I began with 20 minutes on the elliptical (don't hold on with my hands, so it's like running uphill), then 10 minutes on the bike. I was sweating up pretty good at the end of that. Now, here's where I'll ask for some input. What I did next was arms and legs day. I did three sets of 14 leg presses, three sets of leg extensions, three sets of curls, two sets of iso curls, tricep pull downs (rope), and several abdominal core excercises with a medicine ball. So, i get that some of that stuff is probably "so 20 years ago" as far as lifting goes. What else should I be doing? Tomorrow will be back and chest day and more abs and cardio. I'm not trying to get huge. just stay fit, and maybe become a bit more fit. Diet is in check. Thanks for input.

penguinz 05-14-2014 11:16 AM

Quote:

Originally Posted by Count Zarth (Post 10629467)
It's not by choice. I'm going to be in recovery from surgery.

Finally going thru with gender reassignment? :p

Aspengc8 05-14-2014 12:32 PM

Quote:

Originally Posted by tooge (Post 10629521)
So, today was day 1. I've always eaten very healthy, well, at least since my late 20's. I'm now 47. I've always been relatively fit for my age as well. I'm 5'10 and 192 as of this morning. So, today it started. I joined a gym yesterday, and this morning, I showed up at 5:45am to start a little transformation. I'm fairly stocky, waist is 33 inches, so I'm not fat, just not real toned up. I've decided to try to get into the best shape of my life at 47.

I'm starting off sort of slow. Last time I really "lifted" for any sustained period of time was 10 years ago or so. I've been a 100 pushup per day guy for years, and I've done some running and biking, hitting my arms once every 10 days or so with curls, so I've maintained a fairly decent physique. It's time to go to the next level though. Not sure why, I just think I'd like to get that working out passion again.

I began with 20 minutes on the elliptical (don't hold on with my hands, so it's like running uphill), then 10 minutes on the bike. I was sweating up pretty good at the end of that. Now, here's where I'll ask for some input. What I did next was arms and legs day. I did three sets of 14 leg presses, three sets of leg extensions, three sets of curls, two sets of iso curls, tricep pull downs (rope), and several abdominal core excercises with a medicine ball. So, i get that some of that stuff is probably "so 20 years ago" as far as lifting goes. What else should I be doing? Tomorrow will be back and chest day and more abs and cardio. I'm not trying to get huge. just stay fit, and maybe become a bit more fit. Diet is in check. Thanks for input.

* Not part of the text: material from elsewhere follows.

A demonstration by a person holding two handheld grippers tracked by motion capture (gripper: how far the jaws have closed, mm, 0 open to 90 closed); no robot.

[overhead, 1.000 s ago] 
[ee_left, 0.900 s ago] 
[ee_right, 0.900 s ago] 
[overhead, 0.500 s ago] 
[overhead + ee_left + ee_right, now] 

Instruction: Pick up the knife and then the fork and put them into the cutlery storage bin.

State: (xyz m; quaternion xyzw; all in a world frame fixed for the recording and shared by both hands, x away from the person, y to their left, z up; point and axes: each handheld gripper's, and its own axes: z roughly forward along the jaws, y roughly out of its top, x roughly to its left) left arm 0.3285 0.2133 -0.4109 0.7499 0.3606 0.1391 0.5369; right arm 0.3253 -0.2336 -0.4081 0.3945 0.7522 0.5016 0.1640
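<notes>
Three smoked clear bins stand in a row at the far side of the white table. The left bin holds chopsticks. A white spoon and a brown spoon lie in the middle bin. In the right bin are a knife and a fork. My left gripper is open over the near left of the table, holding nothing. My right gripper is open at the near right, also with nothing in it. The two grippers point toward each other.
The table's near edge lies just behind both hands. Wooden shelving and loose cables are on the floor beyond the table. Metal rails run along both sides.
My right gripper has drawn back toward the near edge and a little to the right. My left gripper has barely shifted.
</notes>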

Keep it simple with a push/pull/legs split. That will pair up muscle groups that work together. Push day would be, well, pushing weight away from your body. horizontal & vertical pressing, side laterals/deltoid and tricep work. Pull day would be horizontal & vertical rowing, rear deltoid and bicep work. Then legs and calves, rest day, and start again. Let extensions are pretty worthless unless your an IFBB pro bodybuilder.. just stick to compound movements as much as you can. Squats, leg press, hack squat machine, leg curl & stiff leg deads will build sick legs. As far as sets & reps, since your not really tracking and trying to get bigger/stronger, just go by how you feel. The days you feel good, move more weight.

tooge 05-14-2014 01:01 PM

Thank you. I like the push/pull thing. Makes sense. I'll check out the hack squats for form. I'm assuming it's like good old squats

tooge 05-14-2014 01:03 PM

Ok, squats behind the back. Got it.

Dunit35 05-14-2014 01:47 PM

Do you guys do cardio on leg days?

luv 05-14-2014 01:55 PM

Quote:

Originally Posted by Dunit35 (Post 10629829)
Do you guys do cardio on leg days?

That's typically when I row or do the prowler.